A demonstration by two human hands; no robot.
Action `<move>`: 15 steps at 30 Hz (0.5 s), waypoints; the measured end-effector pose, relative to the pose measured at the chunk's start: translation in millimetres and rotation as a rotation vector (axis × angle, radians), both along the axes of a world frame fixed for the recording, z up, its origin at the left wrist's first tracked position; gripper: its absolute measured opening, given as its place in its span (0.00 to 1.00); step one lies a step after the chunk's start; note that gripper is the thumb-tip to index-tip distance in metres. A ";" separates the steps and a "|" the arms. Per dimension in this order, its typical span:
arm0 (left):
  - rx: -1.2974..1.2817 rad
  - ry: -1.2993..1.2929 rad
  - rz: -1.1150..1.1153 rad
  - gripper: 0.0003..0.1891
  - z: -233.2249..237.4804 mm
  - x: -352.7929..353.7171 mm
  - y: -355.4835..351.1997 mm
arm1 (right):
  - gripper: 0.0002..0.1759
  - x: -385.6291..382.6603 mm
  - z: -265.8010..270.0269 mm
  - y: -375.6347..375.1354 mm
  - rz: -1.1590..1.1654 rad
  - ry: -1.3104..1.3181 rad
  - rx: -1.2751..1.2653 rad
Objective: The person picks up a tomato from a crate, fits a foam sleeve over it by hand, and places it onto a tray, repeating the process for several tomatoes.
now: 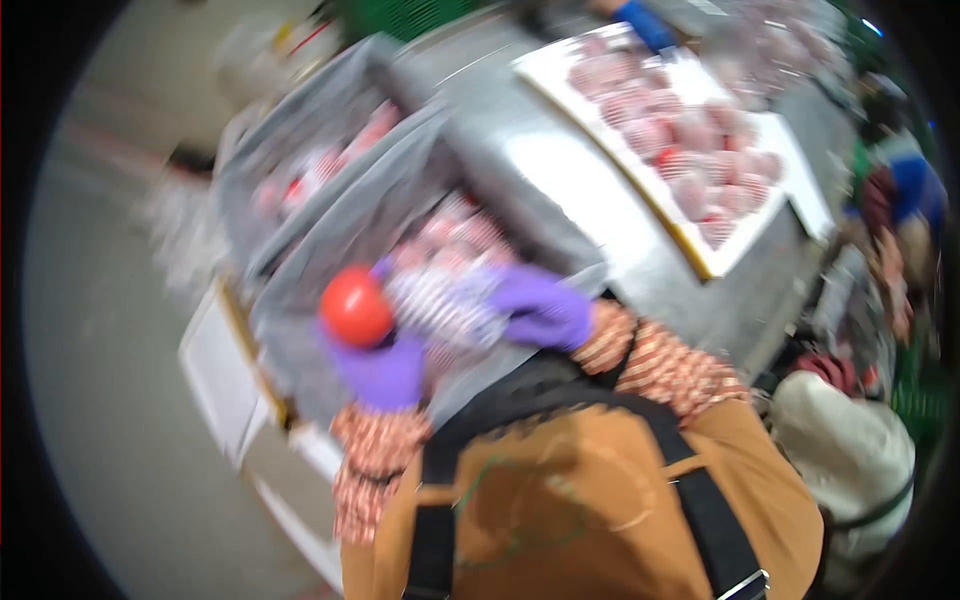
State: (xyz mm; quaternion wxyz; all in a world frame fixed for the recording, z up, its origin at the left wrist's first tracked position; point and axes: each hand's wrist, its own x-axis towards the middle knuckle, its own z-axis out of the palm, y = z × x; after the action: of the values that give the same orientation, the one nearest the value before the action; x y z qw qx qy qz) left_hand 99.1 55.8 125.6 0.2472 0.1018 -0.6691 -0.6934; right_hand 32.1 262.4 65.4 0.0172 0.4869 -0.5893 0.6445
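My left hand [385, 372], in a purple glove, is closed around a smooth red round fruit [357, 306]; blur hides its exact kind. My right hand [545, 306], also gloved in purple, grips a white foam net sleeve [447, 308] just right of the fruit. Both hands are over a crate lined with grey plastic [330, 235]. Inside it, beyond my hands, lie several net-wrapped fruits [455, 235]. The fingertips of my right hand are partly hidden by the netting.
A second lined crate [300, 130] with wrapped fruit adjoins at the far left. On the metal table [560, 170] stands a white foam box [640, 165] full of netted fruit. Another person's blue sleeve [645, 25] reaches in behind it. A white foam piece [225, 370] is at left.
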 end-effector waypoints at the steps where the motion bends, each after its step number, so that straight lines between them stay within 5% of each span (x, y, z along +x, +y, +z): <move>1: -0.034 -0.006 -0.043 0.33 -3.8 0.0 -3.5 | 0.20 1.1 -13.5 -4.2 0.105 -0.109 -0.054; 3: -0.146 0.005 -0.057 0.31 -4.9 -0.9 4.0 | 0.15 -2.6 -13.0 -5.8 0.119 -0.077 -0.110; 4: 0.059 0.008 -0.139 0.28 -18.3 0.9 -0.6 | 0.15 -3.4 -7.7 -4.9 0.154 -0.059 -0.144; 6: 0.855 -0.039 -0.468 0.30 -21.3 2.3 -16.8 | 0.15 5.8 -20.4 -7.1 0.257 -0.352 -0.073; 7: 0.850 -0.017 -0.522 0.30 -33.3 1.6 -20.7 | 0.17 6.6 -8.7 -14.0 0.536 -0.948 -0.213; 8: 0.614 -0.066 -0.368 0.30 -40.3 2.3 -22.6 | 0.19 11.1 10.7 -22.3 0.842 -1.555 -0.373; 10: 0.383 -0.075 -0.237 0.30 -53.8 -9.1 -13.8 | 0.19 17.6 11.1 -29.7 0.829 -1.570 -0.258; 12: -0.364 0.184 0.610 0.17 -60.0 -18.6 3.2 | 0.19 18.1 10.1 -27.6 0.981 -1.488 -0.231; 13: -0.357 0.202 0.597 0.17 -62.9 -19.0 -1.1 | 0.19 18.4 9.8 -24.1 1.007 -1.486 -0.249; 15: -0.778 0.254 0.686 0.21 -84.5 -8.0 -31.0 | 0.19 21.9 16.9 -13.2 1.025 -1.474 -0.259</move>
State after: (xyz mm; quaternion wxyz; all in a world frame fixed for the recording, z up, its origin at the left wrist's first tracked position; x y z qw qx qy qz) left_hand 91.1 24.8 41.1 0.5582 0.1310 -0.7698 -0.2805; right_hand 54.0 249.2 82.3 -0.5986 0.1478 -0.0848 0.7827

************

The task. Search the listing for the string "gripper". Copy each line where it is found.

Exercise solution.
Action `<move>`: 15 steps at 30 Hz (0.5 s), waypoints; the measured end-effector pose, relative to the pose measured at the chunk's start: translation in millimetres and rotation as a rotation vector (axis × angle, radians), both along the axes of a world frame fixed for the recording, z up, its origin at the left wrist's first tracked position; gripper: its absolute measured opening, given as its place in its span (0.00 to 1.00); step one lies a step after the chunk's start; note that gripper is the thumb-tip to index-tip distance in metres. A ";" separates the steps and a "|" the arms. Per dimension in this order, its typical span:
  - gripper: 0.0003..0.1891
  - gripper: 0.0002..0.1759

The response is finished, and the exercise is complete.